▶ [TASK DETAILS]:
Could you retype every line below exactly, omitting the images?

▶ [RECORDED DATA]:
§

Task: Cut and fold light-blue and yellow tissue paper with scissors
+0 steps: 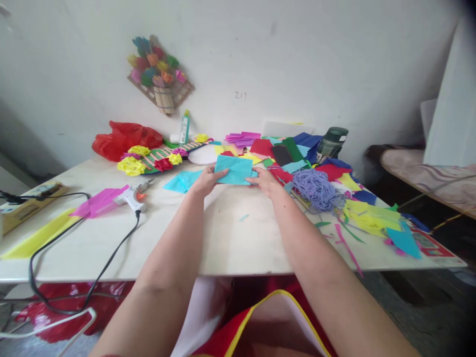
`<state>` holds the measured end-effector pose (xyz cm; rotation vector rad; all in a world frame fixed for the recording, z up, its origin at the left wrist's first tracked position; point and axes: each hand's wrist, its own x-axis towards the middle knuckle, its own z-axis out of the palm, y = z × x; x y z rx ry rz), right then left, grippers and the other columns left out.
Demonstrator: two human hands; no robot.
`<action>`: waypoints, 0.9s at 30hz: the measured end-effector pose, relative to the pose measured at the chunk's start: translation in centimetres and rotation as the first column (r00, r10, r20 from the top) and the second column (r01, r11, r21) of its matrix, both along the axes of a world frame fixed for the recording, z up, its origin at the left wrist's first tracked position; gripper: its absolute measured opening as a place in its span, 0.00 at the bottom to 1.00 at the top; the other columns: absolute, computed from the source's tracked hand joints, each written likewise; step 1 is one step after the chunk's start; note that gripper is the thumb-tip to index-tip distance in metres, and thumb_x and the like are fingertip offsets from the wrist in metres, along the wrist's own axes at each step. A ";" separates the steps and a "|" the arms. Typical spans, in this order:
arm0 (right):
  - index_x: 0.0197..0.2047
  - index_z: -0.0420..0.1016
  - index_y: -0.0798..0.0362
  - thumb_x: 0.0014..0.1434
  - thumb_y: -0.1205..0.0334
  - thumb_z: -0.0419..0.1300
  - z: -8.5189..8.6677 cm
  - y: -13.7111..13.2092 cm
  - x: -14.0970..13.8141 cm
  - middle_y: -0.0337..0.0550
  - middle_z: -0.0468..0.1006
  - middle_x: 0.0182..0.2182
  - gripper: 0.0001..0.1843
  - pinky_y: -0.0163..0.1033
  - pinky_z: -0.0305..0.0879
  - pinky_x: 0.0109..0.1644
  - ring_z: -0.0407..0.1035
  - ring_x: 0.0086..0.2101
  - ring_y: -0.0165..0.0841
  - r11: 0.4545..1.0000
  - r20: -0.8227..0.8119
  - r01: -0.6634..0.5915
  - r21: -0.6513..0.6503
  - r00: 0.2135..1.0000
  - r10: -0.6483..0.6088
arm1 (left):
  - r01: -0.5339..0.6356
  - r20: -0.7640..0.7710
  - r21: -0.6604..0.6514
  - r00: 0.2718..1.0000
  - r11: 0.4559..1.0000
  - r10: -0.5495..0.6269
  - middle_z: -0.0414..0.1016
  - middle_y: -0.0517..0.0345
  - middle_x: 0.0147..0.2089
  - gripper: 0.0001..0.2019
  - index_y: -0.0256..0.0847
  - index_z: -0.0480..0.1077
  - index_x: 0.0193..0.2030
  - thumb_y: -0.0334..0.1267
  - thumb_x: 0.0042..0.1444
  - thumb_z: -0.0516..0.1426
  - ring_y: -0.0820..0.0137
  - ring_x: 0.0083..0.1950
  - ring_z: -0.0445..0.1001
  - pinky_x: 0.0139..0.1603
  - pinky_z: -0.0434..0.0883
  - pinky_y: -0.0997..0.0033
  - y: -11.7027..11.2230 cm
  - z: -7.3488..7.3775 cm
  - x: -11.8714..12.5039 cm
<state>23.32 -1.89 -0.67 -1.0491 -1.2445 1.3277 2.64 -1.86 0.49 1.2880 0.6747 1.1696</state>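
Both my hands hold a light blue rectangle of crepe paper [234, 169] just above the table, near its middle. My left hand [208, 179] pinches its left edge, thumb on top. At the opposite edge my right hand [265, 180] grips it, with the thumb and fingers closed around the side. More light blue paper [180, 182] lies flat beside my left hand. A heap of lilac yarn [315, 188] sits to the right of my right hand, beside red paper scraps [279, 174].
A glue gun [133, 197] with a black cord lies on the left near a power strip [31, 206]. Paper flowers [130, 166] decorate a green piece at the back left. A dark bottle [332, 144] and yellow paper [372, 217] stand among scraps on the right.
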 end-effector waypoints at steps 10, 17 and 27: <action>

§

▶ [PROBLEM SOLUTION]:
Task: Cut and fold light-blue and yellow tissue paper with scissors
+0 steps: 
`<state>` holds the measured end-effector pose (xyz cm; rotation vector rad; all in a world frame fixed for the recording, z up, its origin at the left wrist's first tracked position; point and axes: each hand's wrist, its own x-axis towards the middle knuckle, its own z-axis out of the palm, y = z × x; x y z rx ry rz), right then left, grippers and the other columns left out.
Demonstrator: two human hands; no robot.
`<action>`: waypoints, 0.9s at 30hz: the measured end-effector pose, relative to the pose measured at the chunk's start: translation in centimetres and rotation as the first column (r00, r10, r20 from the top) and the second column (r01, r11, r21) of its matrix, both along the axes of a world frame fixed for the recording, z up, its origin at the left wrist's first tracked position; gripper: its absolute measured opening as a place in its span, 0.00 at the bottom to 1.00 at the top; the other columns: absolute, computed from the source's tracked hand joints, each written likewise; step 1 is one step after the chunk's start; note that gripper is the thumb-tip to index-tip distance in metres, and thumb_x and the like are fingertip offsets from the wrist in metres, along the wrist's own axes at each step. A ";" separates the steps and a "|" the arms. Typical spans, in this order:
arm0 (right):
  - index_x: 0.0197..0.2047
  - index_z: -0.0420..0.1016
  - index_y: -0.0798..0.0362
  - thumb_x: 0.0014..0.1434
  - thumb_y: -0.1205..0.0334
  - thumb_z: -0.0419..0.1300
  - z: -8.5189..8.6677 cm
  - y: -13.7111..13.2092 cm
  - x: -14.0970..13.8141 cm
  - middle_y: -0.0337..0.0550
  - middle_z: -0.0468..0.1006
  - middle_x: 0.0182..0.2182
  - gripper: 0.0001..0.1843
  - pinky_y: -0.0163..0.1033
  - pinky_z: -0.0305..0.0879
  - pinky_x: 0.0109..0.1644
  - ring_z: -0.0407..0.1035
  - ring_x: 0.0086..0.2101
  - ring_y: -0.0165..0.0841
  - r11: 0.4545..1.0000
  - r20: -0.8227..0.8119
  - r01: -0.6634..0.5915
  - r21: -0.6513..0.6503
  - r00: 0.2135..1.0000
  - r10: -0.6483..0.6088
arm1 (left):
  - r01: -0.5339..0.6356
  - r20: -0.7640..0.7710
  - r21: -0.6604..0.6514
  - r00: 0.2718..1.0000
  - r11: 0.4559..1.0000
  - r10: -0.5495..0.6269
  - middle_z: -0.0414..0.1016
  - middle_y: -0.0517..0.0345
  - middle_x: 0.0147..0.2089
  - gripper: 0.0001..0.2019
  - index_y: -0.0256..0.0847
  - index_z: -0.0480..0.1077
  - index_x: 0.0193..0.2030
  - thumb_y: -0.0334..0.1267
  - thumb_x: 0.0042..0.1444
  - thumb_z: -0.0516..0.1426
  - ring_y: -0.0820..0.0137
  - ring_x: 0.0083..0.1950
  - ring_z: -0.0445..0.1001
  - pinky_x: 0.0139..0.1603
  - pinky_z: -0.0434..0.0883
  - pinky_y: -0.0997..0.0033
  - y: -11.7027..11.2230 cm
  - z: -7.3488..7.3775 cm
  - x: -11.8714..12.5039 cm
<state>23.32 -1.89 -0.67 -1.0491 -1.2445 1.3277 2.64 -1.86 0.49 1.2880 0.6747 1.1696</state>
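Both my hands hold a light blue rectangle of crepe paper [234, 169] just above the table, near its middle. My left hand [208, 179] pinches its left edge, thumb on top. At the opposite edge my right hand [265, 180] grips it, with the thumb and fingers closed around the side. More light blue paper [180, 182] lies flat beside my left hand. A heap of lilac yarn [315, 188] sits to the right of my right hand, beside red paper scraps [279, 174].
A glue gun [133, 197] with a black cord lies on the left near a power strip [31, 206]. Paper flowers [130, 166] decorate a green piece at the back left. A dark bottle [332, 144] and yellow paper [372, 217] stand among scraps on the right.
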 end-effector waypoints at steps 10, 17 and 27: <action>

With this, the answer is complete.